The expansion of German corporations grew rapidly. It was driven by the fact that in the Second Reich there was a rare combination of the cult of science and innovation, comparable only to a similar phenomenon in the United States, with that promoted by Prussia: discipline, diligence, and obedience to superiors. The German worker worked efficiently, the directors were wholeheartedly devoted to their companies, and the owners cared about production quality and innovation. The six largest German corporations, including Krupp and Siemens, employed 650 scientists in their laboratories. In Britain, 40 scientists worked for the entire industry at the end of the 19th century. As a result, the twilight of British economic dominance came remarkably quickly.

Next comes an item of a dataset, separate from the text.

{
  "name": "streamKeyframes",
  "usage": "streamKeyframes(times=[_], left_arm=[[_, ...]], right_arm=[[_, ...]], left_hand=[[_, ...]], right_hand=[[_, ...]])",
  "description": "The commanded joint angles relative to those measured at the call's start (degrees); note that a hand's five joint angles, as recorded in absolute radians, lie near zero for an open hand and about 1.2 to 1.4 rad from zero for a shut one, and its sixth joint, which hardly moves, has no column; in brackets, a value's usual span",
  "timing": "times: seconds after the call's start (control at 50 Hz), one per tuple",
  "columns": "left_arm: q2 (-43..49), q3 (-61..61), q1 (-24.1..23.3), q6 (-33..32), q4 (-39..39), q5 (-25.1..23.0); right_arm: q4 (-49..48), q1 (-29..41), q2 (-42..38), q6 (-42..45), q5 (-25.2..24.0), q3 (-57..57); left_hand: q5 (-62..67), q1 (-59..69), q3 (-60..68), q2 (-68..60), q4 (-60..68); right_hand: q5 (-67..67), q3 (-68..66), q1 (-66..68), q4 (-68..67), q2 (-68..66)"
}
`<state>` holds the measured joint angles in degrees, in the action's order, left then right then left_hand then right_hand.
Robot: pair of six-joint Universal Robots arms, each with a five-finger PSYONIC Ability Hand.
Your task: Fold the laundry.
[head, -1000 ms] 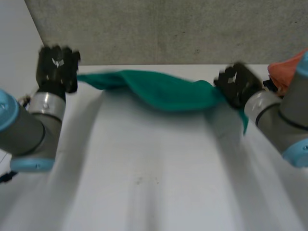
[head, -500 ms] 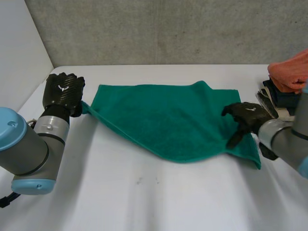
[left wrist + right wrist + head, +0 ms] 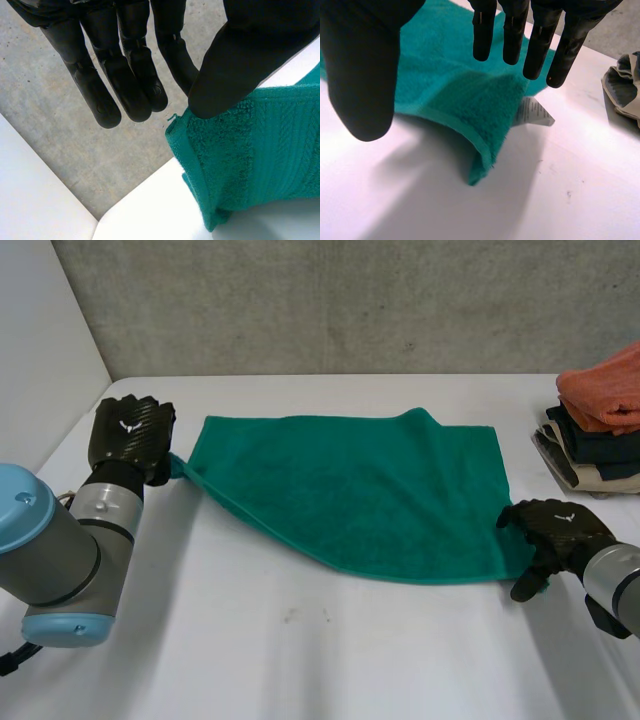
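Note:
A green towel (image 3: 360, 490) lies spread flat on the white table (image 3: 330, 650). My left hand (image 3: 130, 435) is at its far left corner, which is bunched up at the hand. In the left wrist view the thumb (image 3: 235, 65) presses that towel corner (image 3: 250, 150) against the fingers. My right hand (image 3: 555, 530) rests at the towel's near right corner with relaxed fingers, holding nothing. In the right wrist view the straight fingers (image 3: 535, 45) hover above the slightly raised corner (image 3: 445, 85), and a white label (image 3: 532, 112) sticks out beside it.
A stack of folded clothes (image 3: 600, 420) with an orange piece on top stands at the table's right edge, beyond my right hand; it also shows in the right wrist view (image 3: 622, 92). A concrete wall runs behind the table.
The towel, stretched in the air between both hands a second ago, now lies on the table. My right hand let go of its corner and drew back toward me. The left hand keeps its corner.

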<state>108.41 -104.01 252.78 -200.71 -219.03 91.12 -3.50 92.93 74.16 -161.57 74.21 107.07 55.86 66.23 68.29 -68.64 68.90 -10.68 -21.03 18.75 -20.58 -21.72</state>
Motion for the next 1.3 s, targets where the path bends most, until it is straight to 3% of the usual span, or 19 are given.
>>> streamKeyframes(times=[0.02, 0.16, 0.22, 0.32, 0.4, 0.56, 0.68, 0.78, 0.84, 0.96, 1.04, 1.2, 1.3], left_arm=[[0.04, -0.14, 0.96, -0.12, 0.27, 0.02], [-0.05, -0.22, 1.31, -0.21, 1.76, 0.02], [-0.31, -0.22, 1.31, -0.56, 3.43, 0.02], [-3.11, -1.01, 1.31, -1.35, 10.09, 0.02], [-8.56, -2.59, 2.72, -4.24, 19.93, 0.02], [-23.93, -10.58, 7.64, -20.30, 44.09, -0.07], [-30.36, -14.64, 7.56, -26.40, 52.29, -0.24], [-29.85, -14.99, 7.03, -26.31, 50.37, -0.33], [-24.85, -13.42, 6.06, -26.31, 43.71, -0.42], [-9.05, -2.89, 1.85, -22.90, 28.51, 0.02], [1.32, 5.89, 1.05, -18.77, 23.31, 1.16], [18.21, 22.77, -1.22, -17.26, 20.75, 9.32], [23.41, 29.74, -2.03, -17.17, 17.85, 10.39]], right_arm=[[-6.16, 0.23, -3.93, 5.90, 2.16, -0.28], [-9.60, 0.14, -7.27, 7.76, 2.25, -2.04], [-10.04, 0.06, -8.16, 7.76, 1.82, -3.27], [-9.51, -0.21, -7.37, 7.85, 0.67, -3.53], [-5.92, -0.30, -0.44, 10.56, 0.76, -3.36], [21.02, -0.91, 10.29, 32.85, -0.21, -3.88], [34.16, -3.54, 11.88, 46.94, 1.11, -4.32], [32.25, -3.28, 10.31, 46.17, 1.02, -6.87], [28.21, -2.67, 4.87, 44.06, 1.54, -9.85], [18.73, 2.76, -4.53, 37.92, 5.05, -18.28], [11.70, 5.50, -10.33, 36.50, 8.57, -23.55], [3.07, 7.53, -22.38, 36.76, 11.04, -35.07], [-1.24, 8.23, -28.97, 36.68, 11.22, -42.11]], left_hand=[[14.14, 13.77, 11.71, -11.36, 11.10], [14.14, 13.77, 11.71, -11.36, 11.10], [14.14, 13.77, 11.71, -11.36, 11.10], [14.14, 13.77, 11.71, -11.36, 11.10], [14.14, 13.77, 11.71, -11.36, 11.10], [14.14, 13.77, 11.71, -11.36, 11.10], [14.14, 13.77, 11.71, -11.36, 11.10], [14.14, 13.77, 11.71, -11.36, 11.10], [14.14, 13.77, 11.71, -11.36, 11.10], [14.14, 13.77, 11.71, -11.36, 11.10], [14.14, 13.77, 11.71, -11.36, 11.10], [14.14, 13.77, 11.71, -11.36, 11.10], [14.14, 13.77, 11.71, -11.36, 11.10]], right_hand=[[-0.50, -0.15, 2.43, -0.60, 0.54], [-12.57, -12.23, 14.51, -12.68, -11.53], [-59.18, -58.84, 61.11, -59.29, -58.14], [-59.32, -58.97, 61.25, -59.42, -58.28], [-59.32, -58.97, 61.25, -59.42, -58.28], [-59.32, -58.97, 61.25, -59.42, -58.28], [-59.32, -58.97, 61.25, -59.42, -58.28], [-59.32, -58.97, 61.25, -59.42, -58.28], [-59.32, -58.97, 61.25, -59.42, -58.28], [-59.32, -58.97, 61.25, -59.42, -58.28], [-59.32, -58.97, 61.25, -59.42, -58.28], [-59.32, -58.97, 61.25, -59.42, -58.28], [-59.32, -58.97, 61.25, -59.42, -58.28]])
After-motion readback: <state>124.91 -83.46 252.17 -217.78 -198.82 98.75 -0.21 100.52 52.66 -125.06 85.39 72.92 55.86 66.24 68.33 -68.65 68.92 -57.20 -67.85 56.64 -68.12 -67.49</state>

By the end of the century, Krupp's company was offering the world’s best "Maxime" machine guns and the most resistant armor plates. The laboratory of Bayer & Co. in Leverkusen, Germany, produced drugs that sold brilliantly in every country: aspirin and .... heroin, as well as many innovative drugs. Neither Britain nor France could keep up with Germany in the scientific race to produce innovations. So they lost out economically.
As a result, by 1900 British industry no longer had a fourfold advantage over German industry. According to statistics, Britain produced 19.5 percent of the world's industrial output at the time, Germany 16.6 percent, and France lagged far behind with 6.4 percent. At the same time, the rate of development clearly indicated that a decade would be enough for the Second Reich to have an economy stronger than Britain's. Although the Americans were already dominant in this field, providing the world with as much as 35 percent of total industrial production, but the US was on the other side of the Atlantic pond..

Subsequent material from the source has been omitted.